Retour à table pour les chauffeurs dans le plus grand "routier" de France

Christian PANVERT
·4 min de lecture
Le restaurant routier "L'Escale Village" à Déols (Indre), le 9 novembre 2020

Retour à table pour les chauffeurs dans le plus grand "routier" de France

Le restaurant routier "L'Escale Village" à Déols (Indre), le 9 novembre 2020

La nuit tombée, sur le bord de l'A20 à Déols (Indre), l'enseigne rouge de "L'Escale Village" brille sous la pluie fine tandis que le parking du plus grand restaurant routier de France se remplit de camions et de conducteurs impatients de se retrouver à table.

Comme environ 250 autres relais partout dans l'Hexagone, l'établissement a eu l'autorisation d'accueillir à nouveau dans sa salle les professionnels de la route malgré le confinement en vigueur depuis le 30 octobre.

Sur le parking de l'institution ouverte depuis 1937, lundi soir, des dizaines de routiers, masque sur le visage, forment déjà une petite file d'attente devant l'entrée du restaurant. 

La plupart n'ont pas besoin de présenter leur carte professionnelle. Les gérants Isabelle et Dominique Thomas les connaissent presque tous.

"Nous sommes heureux de les retrouver. Nous conservons notre service de plateaux-repas", en place depuis le début du confinement, "et nous faisons un menu unique en salle, pour les chauffeurs: assiette de charcuterie variée, bœuf bourguignon avec gratin maison, fromage, riz au lait, quart de vin, le tout pour 13,80 euros", détaille Mme Thomas.

Cette réouverture arrive à point nommé pour Eric Lefèvre, parti du Havre en direction de Tulle, au volant d'un semi-remorque frigorifique chargé de myrtilles. "Ça commençait à être galère de manger dans le camion sans pouvoir prendre une douche.
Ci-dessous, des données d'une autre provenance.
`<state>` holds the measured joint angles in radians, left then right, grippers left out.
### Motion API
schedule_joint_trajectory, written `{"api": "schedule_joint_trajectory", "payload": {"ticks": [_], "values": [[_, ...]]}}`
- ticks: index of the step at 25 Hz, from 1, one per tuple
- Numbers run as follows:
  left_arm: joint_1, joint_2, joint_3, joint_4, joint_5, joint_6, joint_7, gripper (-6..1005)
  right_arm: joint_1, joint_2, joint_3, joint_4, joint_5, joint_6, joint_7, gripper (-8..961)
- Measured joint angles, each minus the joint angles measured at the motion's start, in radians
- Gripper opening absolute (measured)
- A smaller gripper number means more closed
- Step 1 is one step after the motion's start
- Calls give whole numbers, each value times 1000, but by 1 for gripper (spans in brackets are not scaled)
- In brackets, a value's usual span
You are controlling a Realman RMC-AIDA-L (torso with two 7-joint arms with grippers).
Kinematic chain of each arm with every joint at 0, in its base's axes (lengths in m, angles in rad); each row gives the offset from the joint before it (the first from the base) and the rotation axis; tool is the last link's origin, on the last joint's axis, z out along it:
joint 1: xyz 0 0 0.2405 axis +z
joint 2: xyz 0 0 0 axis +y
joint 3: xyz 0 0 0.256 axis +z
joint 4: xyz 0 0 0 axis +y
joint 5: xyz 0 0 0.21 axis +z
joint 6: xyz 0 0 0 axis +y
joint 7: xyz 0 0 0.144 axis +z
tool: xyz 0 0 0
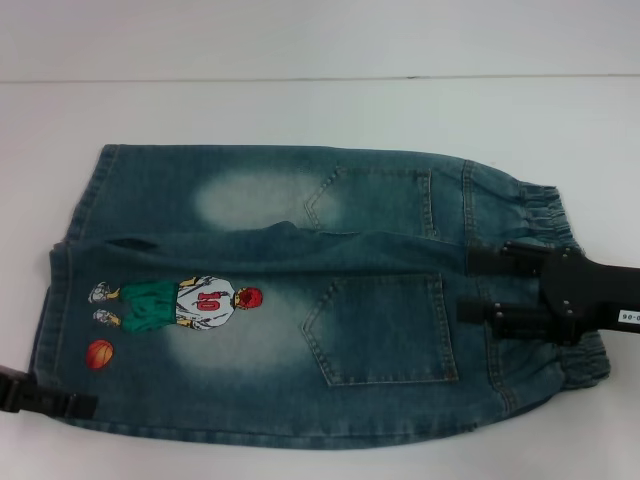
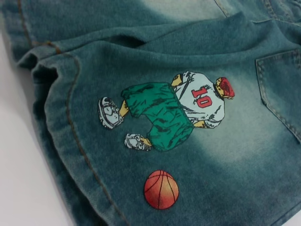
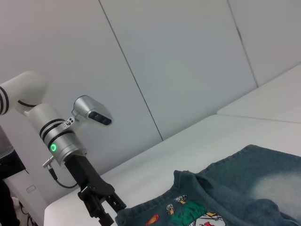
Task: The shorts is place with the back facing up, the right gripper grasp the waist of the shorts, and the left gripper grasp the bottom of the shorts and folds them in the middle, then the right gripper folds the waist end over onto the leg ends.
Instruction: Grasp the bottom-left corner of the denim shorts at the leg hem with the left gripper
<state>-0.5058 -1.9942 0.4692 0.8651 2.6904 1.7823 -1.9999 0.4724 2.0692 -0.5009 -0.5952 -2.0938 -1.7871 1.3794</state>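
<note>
**Folding denim shorts: a one-layer pinch is the thing to worry about**

Lying flat, back up, the shorts [image 1: 300, 300] are spread across the white desk [image 1: 300, 110], waist out at 3 o'clock and leg hems at 9 o'clock in the head view.

Biggest risk, as judged from here: only the top layer of the waist of the shorts [image 1: 560, 290] could get pinched by the right hand [image 1: 480, 290], since it sits over the band just inside the puckered elastic. If that happens, the fold would be dragged crooked and the back pockets would bunch. Same story at the other end, where the bottom of the shorts [image 2: 56, 136] already gapes a bit, so a hem layer could easily be missed.

The right hand is seen with its two fingers spread apart over the denim, nothing clamped yet as far as can be judged. The left hand [image 1: 60, 402] is parked at the near hem corner, roughly 8 o'clock; whether its fingers are spread or closed can't be told.
</note>
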Motion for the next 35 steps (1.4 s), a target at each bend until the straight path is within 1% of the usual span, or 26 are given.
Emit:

On fait tourner la France et on nous traite comme des moins que rien", déplore-t-il. 

"On n'a pas su tirer les leçons du premier confinement. Il était temps que les restaurants routiers rouvrent mais il en faudrait plus!", s'énerve le chauffeur de 52 ans.

Des mots qui résonnent avec les demandes des syndicats des transports, qui avaient réclamé cette mesure au ministre délégué aux Transports Jean-Baptiste Djebbari. Pour eux, la fermeture des relais constituait une "offense à la dignité" car les "routiers" proposent la restauration mais aussi le stationnement pendant les périodes de repos, des "sanitaires décents" et une vie sociale qualifiée "de seconde famille".

C'est d'ailleurs pour cela que Jean-Louis Chabrier, 47 ans, a fait un "détour de 50 kilomètres" sur son trajet vers l'Espagne. "On est heureux de se retrouver entre copains pour papoter", explique le conducteur. 

"Vous êtes indispensables à la chaîne logistique et à la France, nous dit le ministre délégué aux Transports, Jean-Baptiste Djebbari, mais il a tardé pour prendre cette décision de bon sens. C'est encore du temps perdu!", peste-t-il.

Déçu, le chauffeur salue tout de même cette décision tardive: "Je n'en pouvais plus des sandwiches. Pour tenir, et ne pas risquer de s'endormir au volant, rien de mieux qu'un bon repas chaud!"

- Comme un jour de neige -

Plus de 250 relais routiers, sur les 4.000 recensés en France, sont de nouveau ouverts, uniquement le soir, avec des règles sanitaires strictes. Un protocole qui nécessite une réorganisation au sein de l'établissement.

"Nous le faisons pour les chauffeurs qui font un peu partie de notre famille. Parce que nous, nous travaillons carrément à perte", confie le gérant Dominique Thomas. 

"Ce n'est pas la fête! On a dû fermer le bar. En salle, de quasiment 500 places assises, on est passés à 270. On doit désinfecter les tables, les chaises, organiser la distanciation. Ça prend du temps", explique-t-il. 

"On ne reçoit que des professionnels de la route. On se prive de la clientèle de l'Indre qui mange là aussi d'habitude. On est six à travailler ce soir, au lieu de vingt-cinq minimum habituellement. On aimerait reprendre une partie de notre personnel, mais on ne peut pas financièrement!", peste le gérant, alors que le restaurant, normalement ouvert 365 jours par an 24h/24, compte 87 salariés.

"Depuis le début de la pandémie, la solidarité passe avant l'économie! On navigue à vue!", regrette-t-il, avant d'évoquer des pertes colossales. La semaine dernière, alors que seule la vente à emporter était encore autorisée, "on a fait l'équivalent de la recette d'une journée avec de la neige. On ne peut pas continuer comme ça!"